Many people may think that weight training, or weight lifting, is only good for building muscles; that is, good for appearance, but does not give a real health benefit. A new report just published August 6 in the Archives of Internal Medicine gives a different answer.
Especially if you are concerned about avoiding diabetes (diagnosed in over 22 million Brazilians) this is good news for you. Researchers from the Harvard School of Public Health (USA) and the University of Southern Denmark followed 32,002 men from 1990 through 2008. During these 28 years, they questioned the men about their health habits including how much time they spent watching TV daily, how much coffee they drank, if they smoked, how much alcohol they drank, their family health history and much more.
They also questioned them about how much aerobic activity they performed, as well as if they did weight training, and how much. They crossed this information with the various diseases the men developed over the years, and made statistical connections between their health-related habits and disease.

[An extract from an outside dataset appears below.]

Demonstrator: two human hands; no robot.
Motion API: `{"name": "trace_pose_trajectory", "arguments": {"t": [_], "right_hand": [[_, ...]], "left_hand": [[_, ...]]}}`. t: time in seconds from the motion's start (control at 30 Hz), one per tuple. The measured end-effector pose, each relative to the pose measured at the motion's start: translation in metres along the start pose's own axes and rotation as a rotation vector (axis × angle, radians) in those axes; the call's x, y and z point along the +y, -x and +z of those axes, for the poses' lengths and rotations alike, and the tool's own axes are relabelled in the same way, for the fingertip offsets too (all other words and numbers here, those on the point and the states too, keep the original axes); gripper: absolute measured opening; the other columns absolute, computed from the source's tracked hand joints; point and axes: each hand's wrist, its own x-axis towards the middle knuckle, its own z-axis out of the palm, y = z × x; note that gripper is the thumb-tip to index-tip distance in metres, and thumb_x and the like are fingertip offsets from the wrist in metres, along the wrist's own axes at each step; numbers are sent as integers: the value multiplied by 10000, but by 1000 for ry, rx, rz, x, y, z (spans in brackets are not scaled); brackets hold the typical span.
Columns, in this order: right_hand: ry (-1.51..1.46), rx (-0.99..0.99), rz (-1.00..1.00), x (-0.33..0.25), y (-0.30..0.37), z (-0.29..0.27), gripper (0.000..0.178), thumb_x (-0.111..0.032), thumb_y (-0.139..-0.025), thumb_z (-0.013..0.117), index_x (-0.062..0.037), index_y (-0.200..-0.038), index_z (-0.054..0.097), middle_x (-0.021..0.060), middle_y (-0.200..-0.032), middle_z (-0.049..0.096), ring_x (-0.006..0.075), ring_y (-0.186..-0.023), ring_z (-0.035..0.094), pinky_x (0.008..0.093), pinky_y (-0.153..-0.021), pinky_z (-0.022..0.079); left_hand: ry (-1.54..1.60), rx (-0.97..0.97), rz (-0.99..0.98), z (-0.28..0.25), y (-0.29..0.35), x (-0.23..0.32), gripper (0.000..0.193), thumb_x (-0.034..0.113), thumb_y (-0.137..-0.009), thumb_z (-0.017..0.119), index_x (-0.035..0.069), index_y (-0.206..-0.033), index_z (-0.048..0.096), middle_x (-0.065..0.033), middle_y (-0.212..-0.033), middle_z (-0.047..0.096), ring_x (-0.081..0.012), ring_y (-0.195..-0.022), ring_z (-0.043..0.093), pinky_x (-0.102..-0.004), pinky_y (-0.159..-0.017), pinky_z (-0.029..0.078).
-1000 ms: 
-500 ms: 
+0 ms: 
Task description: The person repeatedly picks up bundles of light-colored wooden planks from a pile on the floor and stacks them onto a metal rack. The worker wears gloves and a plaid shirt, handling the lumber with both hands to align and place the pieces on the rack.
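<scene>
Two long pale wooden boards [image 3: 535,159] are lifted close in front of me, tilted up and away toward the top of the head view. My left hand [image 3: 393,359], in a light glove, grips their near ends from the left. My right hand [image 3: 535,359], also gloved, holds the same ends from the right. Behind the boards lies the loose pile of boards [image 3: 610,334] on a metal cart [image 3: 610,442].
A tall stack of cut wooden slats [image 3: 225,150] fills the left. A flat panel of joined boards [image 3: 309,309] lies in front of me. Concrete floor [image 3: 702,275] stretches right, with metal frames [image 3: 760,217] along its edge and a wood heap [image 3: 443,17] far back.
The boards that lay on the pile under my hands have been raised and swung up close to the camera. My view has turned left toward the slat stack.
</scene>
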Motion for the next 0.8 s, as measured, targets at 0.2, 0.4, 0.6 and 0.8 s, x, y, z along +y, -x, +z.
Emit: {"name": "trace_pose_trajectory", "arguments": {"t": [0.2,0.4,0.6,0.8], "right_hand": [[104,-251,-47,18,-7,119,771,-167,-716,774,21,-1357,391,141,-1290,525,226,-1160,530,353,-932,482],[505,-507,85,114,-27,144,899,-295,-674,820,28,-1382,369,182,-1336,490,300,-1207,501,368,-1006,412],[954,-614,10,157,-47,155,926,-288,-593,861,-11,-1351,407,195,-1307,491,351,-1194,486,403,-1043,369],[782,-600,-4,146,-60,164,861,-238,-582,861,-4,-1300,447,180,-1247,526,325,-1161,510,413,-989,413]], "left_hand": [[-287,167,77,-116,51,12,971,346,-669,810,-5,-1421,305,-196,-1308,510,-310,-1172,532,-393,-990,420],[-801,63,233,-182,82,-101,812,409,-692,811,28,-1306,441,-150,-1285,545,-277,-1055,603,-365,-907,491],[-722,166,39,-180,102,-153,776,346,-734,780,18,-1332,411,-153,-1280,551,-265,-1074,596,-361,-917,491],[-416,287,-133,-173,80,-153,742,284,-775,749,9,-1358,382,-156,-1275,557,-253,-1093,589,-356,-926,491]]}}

In this study a main question was: does weight training help protect men from developing diabetes? The answer was yes. Men who were faithful about weight training—that is they did weight lifting for at least 150 minutes per week (2 ½ hours total)—had a 34% decreased risk of developing diabetes compared with men who did not do weight training. Between 60 and 149 minutes per week of weight lifting decreased the diabetes risk by 25%.
As you might guess, aerobic exercise also helped reduce the diabetes risk. Men who practiced aerobics for 150 minutes per week or more enjoyed a 52% decreased risk, and between 60 and 149 minutes, a 31% decreased risk.
While aerobic exercise was somewhat better than weight training for diminishing the risk of diabetes, weight training still gave a significant health benefit. And even better was the men who combined aerobics with weight training: those who performed 150 minutes per week each of both aerobics and weight training had about a 60% decreased risk of developing diabetes.
In future posts we will discuss how increased muscle mass is healthy for your body, but for diabetes prevention, it seems that bigger muscles help insulin, the main hormone that regulates sugar in your body, work more efficiently (improved “insulin sensitivity”).
Just because this study was done only in men, the results very likely also hold true for women. So yes, men and women: weight training is good for you, and even better if you combine it with aerobics!